There are legitimate uses of BiDi control characters. My favorite one from my time on Android was the string "Google+", which would render as "+Google" in an RTL paragraph. The translators would usually "fix" this by just flipping the string so that it was "+Google", which would render correctly, but be incorrect when cut'n'pasted, read by a screen reader, etc. The correct solution is to use a left-to-right mark. The string "Google\u{200e}+" renders correctly in both LTR and RTL flow. And these "mark" characters are basically harmless, they cannot profoundly change the order, they just fix some of these ambiguous cases.

Correct use of BiDi control characters is explained here: https://www.w3.org/International/questions/qa-bidi-unicode-c...


And then you get Arabic and English text quoted in Japanese vertical RTL text and that's the story of how I actually died.


Do you read left RTL, middle LTR, right RTL; or right RTL, middle LTR, left RTL? (Just curious.)


Imagine it was the other way around: like you wanted to reference תֵּל־אָבִיב-יָפוֹ in the middle of an English sentence. That, but reversed.


It is different though, because with LTR RTL LTR:

1) once you've read the first LTR you end in the right place for the RTL

2) even if you consider the LTRs to be two distinct documents it doesn't change the order. I can imagine the LTR 'breaking' the RTL text such that the sections are treated separately.

But I understand what you were saying, so thanks for the answer!


On 1, no you’re not. After the first LTR you’re at the end of the RTL.

On 2, I’m not sure I understand. The situation is the same for both primary directions.


> Do you read left RTL, middle LTR, right RTL; or right RTL, middle LTR, left RTL? (Just curious.)

YES.


please don't blacklist U+202D and U+202E or the Private Use Area. my conlang has a right-to-left cursive script, and it's not in Unicode. the characters live in the PUA and my font renders them as a fallback. there's no mechanism for fonts to ask for RTL, so I have to use bidi override.


I do think its kind of sad that the PUA doesnt have various areas with different properties (RTL, whitespace, joining, etc)

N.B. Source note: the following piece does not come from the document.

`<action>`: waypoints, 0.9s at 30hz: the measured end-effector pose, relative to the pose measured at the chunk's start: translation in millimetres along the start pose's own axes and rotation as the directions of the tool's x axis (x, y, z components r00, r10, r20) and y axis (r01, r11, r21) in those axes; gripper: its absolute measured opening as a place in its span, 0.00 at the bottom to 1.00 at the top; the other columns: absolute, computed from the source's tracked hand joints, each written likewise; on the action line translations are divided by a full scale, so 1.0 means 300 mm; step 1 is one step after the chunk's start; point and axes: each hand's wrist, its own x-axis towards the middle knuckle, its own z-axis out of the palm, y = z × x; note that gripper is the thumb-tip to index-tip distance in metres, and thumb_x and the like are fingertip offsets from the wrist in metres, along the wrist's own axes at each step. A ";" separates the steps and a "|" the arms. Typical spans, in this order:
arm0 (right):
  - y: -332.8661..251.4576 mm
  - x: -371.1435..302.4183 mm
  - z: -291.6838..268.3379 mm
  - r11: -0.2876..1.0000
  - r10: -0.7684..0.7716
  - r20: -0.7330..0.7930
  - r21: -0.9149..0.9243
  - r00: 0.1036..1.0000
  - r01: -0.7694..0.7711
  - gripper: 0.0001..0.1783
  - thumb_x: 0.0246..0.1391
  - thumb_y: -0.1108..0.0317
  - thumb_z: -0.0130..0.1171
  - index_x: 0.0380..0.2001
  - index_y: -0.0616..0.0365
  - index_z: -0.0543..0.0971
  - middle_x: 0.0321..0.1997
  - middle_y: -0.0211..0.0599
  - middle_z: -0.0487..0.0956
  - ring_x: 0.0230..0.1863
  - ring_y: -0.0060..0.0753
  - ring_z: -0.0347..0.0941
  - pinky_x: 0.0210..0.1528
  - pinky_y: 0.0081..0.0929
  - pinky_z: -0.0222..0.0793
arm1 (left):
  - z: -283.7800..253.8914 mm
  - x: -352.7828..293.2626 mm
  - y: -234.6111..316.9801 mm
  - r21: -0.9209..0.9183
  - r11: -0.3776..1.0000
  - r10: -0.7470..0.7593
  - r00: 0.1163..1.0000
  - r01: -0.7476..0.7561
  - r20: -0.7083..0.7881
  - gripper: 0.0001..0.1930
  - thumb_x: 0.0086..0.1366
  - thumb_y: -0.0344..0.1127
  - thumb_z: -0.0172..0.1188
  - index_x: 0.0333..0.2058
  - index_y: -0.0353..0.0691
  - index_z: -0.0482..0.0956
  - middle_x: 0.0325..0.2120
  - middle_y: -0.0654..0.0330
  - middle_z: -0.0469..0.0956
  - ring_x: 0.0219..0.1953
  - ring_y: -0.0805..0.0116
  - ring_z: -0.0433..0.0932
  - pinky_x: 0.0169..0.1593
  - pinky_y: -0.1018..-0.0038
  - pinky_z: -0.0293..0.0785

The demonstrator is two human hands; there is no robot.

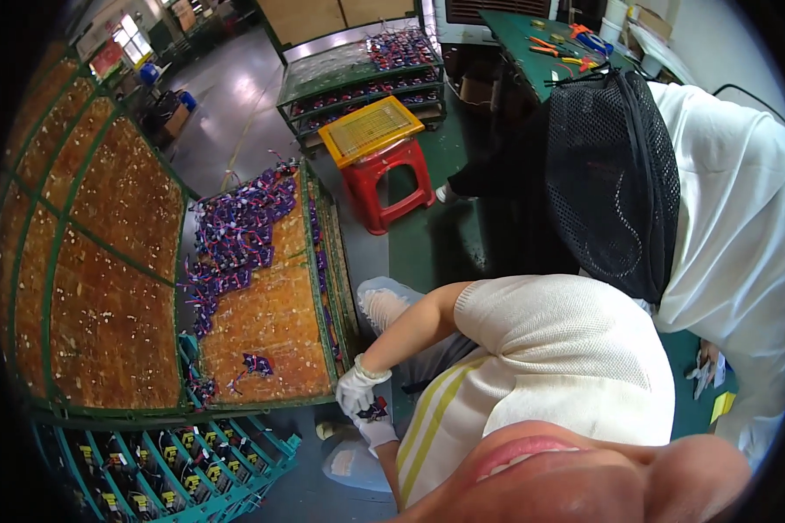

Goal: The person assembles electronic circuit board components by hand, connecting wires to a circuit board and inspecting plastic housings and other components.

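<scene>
My right hand (359, 389) and my left hand (377, 432), both in white gloves, meet above my lap. Between their closed fingers is a small dark circuit board (374, 409) with red parts, partly hidden by the gloves. Close by, to the left, stands a wood-topped cart (279, 327) with a green metal frame. A single purple circuit board with wires (255, 364) lies on its near part. Farther back on the same top, many purple wired boards (240, 222) are heaped.
A teal rack (270, 453) of yellow-labelled units stands at lower left. Beyond the cart is a red stool (388, 187) with a yellow panel (371, 131) on top. A co-worker in white (724, 166) sits behind me against a black mesh chair back (615, 183). Pliers (549, 46) lie on a green bench (519, 44).
</scene>
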 end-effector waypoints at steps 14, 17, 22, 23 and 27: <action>-0.065 -0.281 -0.223 0.954 -0.288 -0.604 -0.246 0.743 0.170 0.12 0.45 0.65 0.61 0.35 0.54 0.78 0.29 0.27 0.79 0.29 0.23 0.74 0.30 0.22 0.71 | -0.023 0.043 -0.044 -0.052 0.997 -0.040 0.986 0.049 0.162 0.29 0.61 0.62 0.41 0.52 0.50 0.67 0.50 0.62 0.69 0.51 0.59 0.66 0.56 0.57 0.58; -0.011 -0.147 -0.204 0.912 -0.389 -0.504 -0.094 0.771 0.399 0.12 0.46 0.64 0.61 0.34 0.56 0.77 0.31 0.29 0.78 0.28 0.24 0.74 0.30 0.23 0.71 | 0.016 0.052 -0.025 -0.080 0.995 -0.035 0.972 0.055 0.232 0.31 0.60 0.64 0.41 0.54 0.50 0.66 0.52 0.62 0.68 0.52 0.58 0.66 0.56 0.56 0.58; 0.080 -0.075 -0.170 0.948 -0.258 -0.568 0.006 0.782 0.317 0.12 0.48 0.63 0.60 0.35 0.56 0.77 0.32 0.30 0.78 0.29 0.24 0.74 0.31 0.24 0.71 | 0.039 0.045 -0.039 -0.131 0.991 0.021 0.998 -0.012 0.063 0.31 0.59 0.65 0.42 0.54 0.50 0.66 0.52 0.61 0.67 0.51 0.58 0.66 0.51 0.58 0.63; 0.126 -0.083 -0.175 0.958 -0.160 -0.584 0.102 0.796 0.267 0.12 0.49 0.62 0.59 0.36 0.56 0.77 0.32 0.31 0.78 0.29 0.25 0.74 0.31 0.24 0.71 | 0.086 -0.001 -0.033 -0.073 0.997 0.012 1.000 -0.012 0.001 0.31 0.59 0.64 0.42 0.53 0.51 0.66 0.51 0.61 0.68 0.50 0.58 0.67 0.50 0.58 0.65; 0.337 -0.078 -0.383 0.789 -0.115 -0.383 0.526 0.917 0.319 0.10 0.52 0.60 0.53 0.22 0.51 0.71 0.19 0.25 0.68 0.18 0.24 0.63 0.22 0.26 0.60 | 0.110 0.021 -0.036 0.031 0.999 0.018 1.000 -0.017 -0.014 0.29 0.61 0.62 0.41 0.53 0.51 0.67 0.49 0.60 0.69 0.48 0.58 0.67 0.50 0.58 0.64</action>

Not a full security guide, but if you haven't seen this before it's useful to have...

https://github.com/danielmiessler/SecLists/blob/master/Fuzzi...


I've seen this before but either this is new since last time or I missed it, either way: lol

    # Human injection
    #
    # Strings which may cause human to reinterpret worldview
    
    If you're reading this, you've been in a coma for almost 20 years now. We're trying a new technique. We don't know where this message will end up in your dream, but we hope it works. Please wake up, we miss you.


I'm not falling for this one, I know no one misses me!


For unicode security considerations see http://www.unicode.org/reports/tr36/

The report is divided into visual and non-visual security issues. Our old friend RTL override is covered, but mostly in the context of URLs.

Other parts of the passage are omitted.